Por ejemplo: “No me gustan los regalos simbólicos: prefiero las cosas tangibles”, “Necesito conseguir algún logro tangible para evitar que me despidan”, “Nuestra gestión ha conseguido resultados tangibles en todas las áreas”.
Lo tangible, en definitiva, es aquello a lo que se puede acceder desde el tacto. Éste es el sentido que posibilita que un organismo perciba diversas características de un objeto, como su dureza o su temperatura. El órgano más importante en este sentido es la piel, que dispone de múltiples receptores nerviosos que logran convertir los estímulos externos en datos que pueden ser interpretados a través de la actividad cerebral.
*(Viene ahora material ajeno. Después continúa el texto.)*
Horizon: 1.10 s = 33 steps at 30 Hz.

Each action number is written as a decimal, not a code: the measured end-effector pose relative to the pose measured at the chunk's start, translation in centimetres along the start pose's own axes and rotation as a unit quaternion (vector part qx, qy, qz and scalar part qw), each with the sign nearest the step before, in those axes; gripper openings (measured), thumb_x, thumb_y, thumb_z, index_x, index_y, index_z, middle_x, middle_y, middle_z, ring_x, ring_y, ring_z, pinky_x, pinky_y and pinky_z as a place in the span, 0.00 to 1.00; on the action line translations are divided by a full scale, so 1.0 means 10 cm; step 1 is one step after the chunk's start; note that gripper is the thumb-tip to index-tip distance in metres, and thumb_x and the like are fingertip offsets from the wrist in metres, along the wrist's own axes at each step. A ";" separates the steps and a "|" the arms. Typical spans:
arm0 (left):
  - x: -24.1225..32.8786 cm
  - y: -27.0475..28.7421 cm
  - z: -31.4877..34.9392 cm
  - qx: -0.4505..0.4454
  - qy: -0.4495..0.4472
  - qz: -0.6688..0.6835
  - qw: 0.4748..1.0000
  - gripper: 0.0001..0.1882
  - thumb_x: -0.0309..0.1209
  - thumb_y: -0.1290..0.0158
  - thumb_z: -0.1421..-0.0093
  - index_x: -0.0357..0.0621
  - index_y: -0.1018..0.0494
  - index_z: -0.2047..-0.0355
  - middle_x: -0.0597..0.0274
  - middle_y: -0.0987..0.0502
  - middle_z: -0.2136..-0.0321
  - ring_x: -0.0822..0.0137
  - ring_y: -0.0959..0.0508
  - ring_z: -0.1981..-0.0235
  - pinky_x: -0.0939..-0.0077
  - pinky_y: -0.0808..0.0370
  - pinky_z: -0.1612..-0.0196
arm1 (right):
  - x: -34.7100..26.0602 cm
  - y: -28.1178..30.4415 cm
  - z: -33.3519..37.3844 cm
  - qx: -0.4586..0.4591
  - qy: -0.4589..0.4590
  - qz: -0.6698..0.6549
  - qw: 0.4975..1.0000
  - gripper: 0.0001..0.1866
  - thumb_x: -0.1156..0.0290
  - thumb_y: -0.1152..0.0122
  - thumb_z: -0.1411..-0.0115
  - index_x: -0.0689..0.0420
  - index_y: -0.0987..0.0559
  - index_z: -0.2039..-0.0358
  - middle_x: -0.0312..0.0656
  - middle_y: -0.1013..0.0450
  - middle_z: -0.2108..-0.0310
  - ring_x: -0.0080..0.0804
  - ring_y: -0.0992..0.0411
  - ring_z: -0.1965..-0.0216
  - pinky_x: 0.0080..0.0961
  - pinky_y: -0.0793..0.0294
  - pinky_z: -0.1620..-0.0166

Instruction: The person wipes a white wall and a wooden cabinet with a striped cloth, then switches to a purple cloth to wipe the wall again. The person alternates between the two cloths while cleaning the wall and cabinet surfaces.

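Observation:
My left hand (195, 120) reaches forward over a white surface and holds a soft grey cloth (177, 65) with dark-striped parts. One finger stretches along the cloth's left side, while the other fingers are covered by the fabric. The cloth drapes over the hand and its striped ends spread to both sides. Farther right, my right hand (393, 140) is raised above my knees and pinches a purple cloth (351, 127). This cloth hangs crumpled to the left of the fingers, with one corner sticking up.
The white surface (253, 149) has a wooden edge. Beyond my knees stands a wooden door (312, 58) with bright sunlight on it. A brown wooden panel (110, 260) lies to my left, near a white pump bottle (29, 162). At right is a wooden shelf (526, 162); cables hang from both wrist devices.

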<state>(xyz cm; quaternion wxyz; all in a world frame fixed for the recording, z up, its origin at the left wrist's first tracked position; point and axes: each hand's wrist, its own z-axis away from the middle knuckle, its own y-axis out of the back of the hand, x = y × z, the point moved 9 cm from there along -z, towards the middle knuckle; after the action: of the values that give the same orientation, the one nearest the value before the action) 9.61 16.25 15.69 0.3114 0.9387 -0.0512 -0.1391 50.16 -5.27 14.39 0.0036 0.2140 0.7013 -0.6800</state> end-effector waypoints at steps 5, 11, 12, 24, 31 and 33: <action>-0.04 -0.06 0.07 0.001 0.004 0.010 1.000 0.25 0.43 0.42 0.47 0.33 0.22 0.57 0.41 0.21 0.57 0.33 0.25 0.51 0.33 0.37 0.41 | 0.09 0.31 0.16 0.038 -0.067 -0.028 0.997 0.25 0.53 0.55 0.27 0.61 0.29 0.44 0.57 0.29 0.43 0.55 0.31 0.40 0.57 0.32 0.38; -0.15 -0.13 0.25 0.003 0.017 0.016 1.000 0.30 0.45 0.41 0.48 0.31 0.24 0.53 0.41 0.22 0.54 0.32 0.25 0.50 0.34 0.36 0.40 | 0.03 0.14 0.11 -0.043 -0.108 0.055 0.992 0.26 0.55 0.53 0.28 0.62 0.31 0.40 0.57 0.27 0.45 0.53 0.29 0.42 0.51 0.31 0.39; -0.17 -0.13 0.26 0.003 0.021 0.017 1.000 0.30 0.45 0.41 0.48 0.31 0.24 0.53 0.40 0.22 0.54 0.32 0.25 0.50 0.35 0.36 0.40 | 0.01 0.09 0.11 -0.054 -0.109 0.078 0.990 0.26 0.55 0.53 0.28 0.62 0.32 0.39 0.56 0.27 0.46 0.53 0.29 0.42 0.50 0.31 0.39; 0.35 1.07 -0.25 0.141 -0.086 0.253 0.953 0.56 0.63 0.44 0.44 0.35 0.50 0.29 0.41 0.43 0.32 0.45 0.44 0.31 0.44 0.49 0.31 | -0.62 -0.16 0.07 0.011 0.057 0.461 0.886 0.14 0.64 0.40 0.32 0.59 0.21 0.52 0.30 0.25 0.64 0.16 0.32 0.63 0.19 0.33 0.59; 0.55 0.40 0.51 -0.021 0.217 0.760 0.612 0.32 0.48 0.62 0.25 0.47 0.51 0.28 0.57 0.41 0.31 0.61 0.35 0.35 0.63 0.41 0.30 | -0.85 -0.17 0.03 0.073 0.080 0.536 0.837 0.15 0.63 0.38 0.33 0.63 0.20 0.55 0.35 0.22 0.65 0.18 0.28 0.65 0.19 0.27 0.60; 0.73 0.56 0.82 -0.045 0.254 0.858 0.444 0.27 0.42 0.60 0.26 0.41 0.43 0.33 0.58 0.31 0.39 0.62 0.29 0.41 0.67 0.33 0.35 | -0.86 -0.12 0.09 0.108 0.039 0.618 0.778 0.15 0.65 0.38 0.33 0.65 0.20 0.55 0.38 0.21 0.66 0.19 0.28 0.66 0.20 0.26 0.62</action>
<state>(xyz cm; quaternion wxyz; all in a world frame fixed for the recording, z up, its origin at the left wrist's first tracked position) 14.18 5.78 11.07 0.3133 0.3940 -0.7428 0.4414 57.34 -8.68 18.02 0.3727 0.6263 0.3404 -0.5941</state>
Podría decirse que todas las cosas concretas (físicas) son tangibles: una pelota (balón), una cama, una computadora, un árbol, etc. Todas estas cosas están hechas de materiales y pueden ser tocadas por una persona. Cuando un sujeto pasa su mano por una pelota, por citar un caso, los receptores nerviosos de su piel captan la información y la transmiten al cerebro.
Los conceptos abstractos, las emociones y los sentimientos, en cambio, son intangibles. La felicidad, la tristeza y el amor no pueden tocarse: estas palabras, de todas formas, pueden manifestarse de forma tangible (una caja de bombones puede ser una manifestación tangible de amor). Otras cosas intangibles son el viento, la luz y el humo.
Cabe destacar, por último, que para la economía, un bien tangible es aquel producto o servicio que es comercializado entre los habitantes de una misma nación.